Migrate a phpBB3 forum to Discourse

It’s actually 3.3, so I’m doing prep work pending the PRs coming to make the script compatible with that version of phpBB, or I may give it a shot with the current script using the edit you suggested earlier for the version check…

So I guess I’ll need to work with xml_to_markdown.rb?

2 Likes

My attempt to do a test import with a phpBB 3.3.x forum was a big fail, but more on that later.

I learned a lot in the process of trying it out, and thought I’d share what I learned because it might be helpful for other imports and when the import script is updated for phpBB 3.3.

If you need to edit /script/import_scripts/phpbb3/database/database.rb to get past the version check, or /script/import_scripts/phpbb3/support/bbcode/xml_to_markdown.rb to add custom BBcodes, the time to do so is after you enter the import with this command:

/var/discourse/launcher enter import

At that point, you can use nano to edit the files.

Since my attempt to run the import on my phpBB 3.3 forum failed, I can’t be sure my custom BBcode changes would have been effective, but it looks like all you have to do for phpBB 3.2+ is edit the file:

/script/import_scripts/phpbb3/support/bbcode/xml_to_markdown.rb

as noted above, and add a definition in the format of:

def visit_<your case-sensitive custom BBcode here>(xml_node, md_node)
  # code to handle things goes here
end

Again, I didn’t get to test this yet, but one very common custom BBcode in phpBB that doesn’t appear in the version of the xml_to_markdown.rb I had is this one:

[YouTube]{Identifier}[/YouTube]

where the {Identifier} is the “v” value from the YouTube URL’s query string.

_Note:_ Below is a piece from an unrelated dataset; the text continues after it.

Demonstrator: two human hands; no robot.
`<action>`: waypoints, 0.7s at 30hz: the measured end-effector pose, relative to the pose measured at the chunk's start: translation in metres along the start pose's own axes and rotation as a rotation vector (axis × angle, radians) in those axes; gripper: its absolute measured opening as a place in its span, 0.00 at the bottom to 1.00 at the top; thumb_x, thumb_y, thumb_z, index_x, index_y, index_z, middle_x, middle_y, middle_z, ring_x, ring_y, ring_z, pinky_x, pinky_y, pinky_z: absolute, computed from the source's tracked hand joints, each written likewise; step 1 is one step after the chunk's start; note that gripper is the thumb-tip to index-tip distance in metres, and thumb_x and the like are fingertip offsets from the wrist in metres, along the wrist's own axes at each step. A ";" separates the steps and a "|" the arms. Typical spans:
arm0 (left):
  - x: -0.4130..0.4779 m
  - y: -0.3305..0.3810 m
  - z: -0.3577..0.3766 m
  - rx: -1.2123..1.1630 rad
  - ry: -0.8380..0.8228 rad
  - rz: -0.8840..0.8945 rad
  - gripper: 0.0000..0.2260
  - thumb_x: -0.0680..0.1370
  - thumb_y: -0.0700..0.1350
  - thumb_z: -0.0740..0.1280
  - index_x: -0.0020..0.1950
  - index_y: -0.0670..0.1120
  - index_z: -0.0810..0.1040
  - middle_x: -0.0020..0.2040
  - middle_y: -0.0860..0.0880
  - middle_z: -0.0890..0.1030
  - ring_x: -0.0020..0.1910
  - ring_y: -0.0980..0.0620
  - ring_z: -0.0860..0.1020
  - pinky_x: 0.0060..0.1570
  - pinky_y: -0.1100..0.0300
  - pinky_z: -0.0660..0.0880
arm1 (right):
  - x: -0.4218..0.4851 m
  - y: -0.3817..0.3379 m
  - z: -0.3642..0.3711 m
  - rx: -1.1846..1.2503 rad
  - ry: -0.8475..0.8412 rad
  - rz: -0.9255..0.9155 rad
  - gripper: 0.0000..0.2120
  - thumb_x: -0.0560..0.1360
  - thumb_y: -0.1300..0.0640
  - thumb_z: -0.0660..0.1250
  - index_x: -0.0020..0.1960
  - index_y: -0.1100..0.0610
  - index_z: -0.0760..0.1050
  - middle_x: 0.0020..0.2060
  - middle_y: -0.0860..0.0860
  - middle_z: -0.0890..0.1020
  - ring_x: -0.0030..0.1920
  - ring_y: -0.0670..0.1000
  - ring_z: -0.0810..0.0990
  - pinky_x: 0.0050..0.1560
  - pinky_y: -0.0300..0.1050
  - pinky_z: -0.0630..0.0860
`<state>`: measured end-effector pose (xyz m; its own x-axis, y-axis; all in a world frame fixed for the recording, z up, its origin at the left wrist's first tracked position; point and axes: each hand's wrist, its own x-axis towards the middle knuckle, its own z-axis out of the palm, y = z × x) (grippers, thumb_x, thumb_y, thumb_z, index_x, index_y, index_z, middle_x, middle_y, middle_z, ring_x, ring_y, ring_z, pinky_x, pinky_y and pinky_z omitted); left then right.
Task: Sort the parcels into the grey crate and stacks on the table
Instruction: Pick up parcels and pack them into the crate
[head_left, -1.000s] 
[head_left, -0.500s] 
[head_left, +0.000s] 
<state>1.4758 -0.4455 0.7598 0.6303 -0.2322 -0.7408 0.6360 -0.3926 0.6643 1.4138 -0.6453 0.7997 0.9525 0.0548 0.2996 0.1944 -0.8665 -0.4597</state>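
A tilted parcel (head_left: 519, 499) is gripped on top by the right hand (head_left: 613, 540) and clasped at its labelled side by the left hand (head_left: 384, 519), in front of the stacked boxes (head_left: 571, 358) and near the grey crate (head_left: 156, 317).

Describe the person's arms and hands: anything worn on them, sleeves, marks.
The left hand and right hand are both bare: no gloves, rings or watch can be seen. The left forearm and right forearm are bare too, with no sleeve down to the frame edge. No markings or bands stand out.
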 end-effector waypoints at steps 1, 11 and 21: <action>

So my Ruby-nooby attempt at adding that code to xml_to_markdown.rb is:

def visit_YouTube(xml_node, md_node)
      content = xml_node.content
      url = "https://www.youtube.com/watch?v=" + content
      md_node.text = "#{url}"
      md_node.prefix_linebreaks = md_node.postfix_linebreaks = 2
      md_node.prefix_linebreak_type = LINEBREAK_HTML
end

Finally, when I ran the import script, I only got to the database loading step, and got this error:

ERROR 1071 (42000) at line 1233035: Specified key was too long; max key length is 1000 bytes

I’m not sure if that’s a DB Engine issue–the original uses InnoDB–or what, but I suspect it will be addressed in the phpBB 3.3 version of the script.

2 Likes

Okay, so I couldn’t leave this alone.

While I suppose it’s possible that the error I got could be handled by the import script, it really appears to me that it’s an issue with the database structure of phpBB3, and the fact that my database collation is UTF8. I got this error running the import script:

ERROR 1071 (42000) at line 1233035: Specified key was too long; max key length is 1000 bytes

When I looked at line 1233035 of my phpbb_mysql.sql file–I’m using a local copy of the data dump–I saw this:

ALTER TABLE `phpbb_config`
  ADD PRIMARY KEY (`config_name`),
  ADD KEY `is_dynamic` (`is_dynamic`);

Looking at the config_name column in the table phpbb_config, I found that it’s set to VARCHAR(255).

Thanks to this post on Stackoverflow, I discovered that I can use a “prefix index” to shorten the length of the key. I tested it, and it works.

For my phpBB 3.3.8 database, there were actually four tables affected:

  • phpbb_config
  • phpbb_config_text
  • phpbb_migrations
  • phpbb_oauth_accounts

If anyone else wants to try it, here are the steps for the phpbb_config table, and I’ll include the queries for the other tables at the end.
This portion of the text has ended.